* [Your task]
Your copy of the listing must be exact and must hold no images.

* [Data below]
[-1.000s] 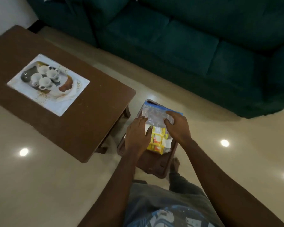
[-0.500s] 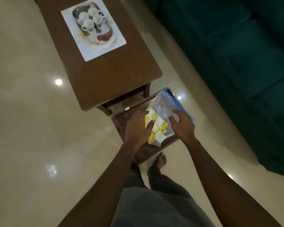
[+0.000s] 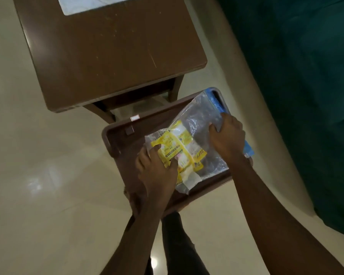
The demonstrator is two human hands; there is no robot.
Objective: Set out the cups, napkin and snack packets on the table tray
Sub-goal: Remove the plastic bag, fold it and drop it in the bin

* [Task answer]
[-1.000s] 
[-0.500s] 
[+0.000s] 
The demonstrator is two human hands; there is no robot.
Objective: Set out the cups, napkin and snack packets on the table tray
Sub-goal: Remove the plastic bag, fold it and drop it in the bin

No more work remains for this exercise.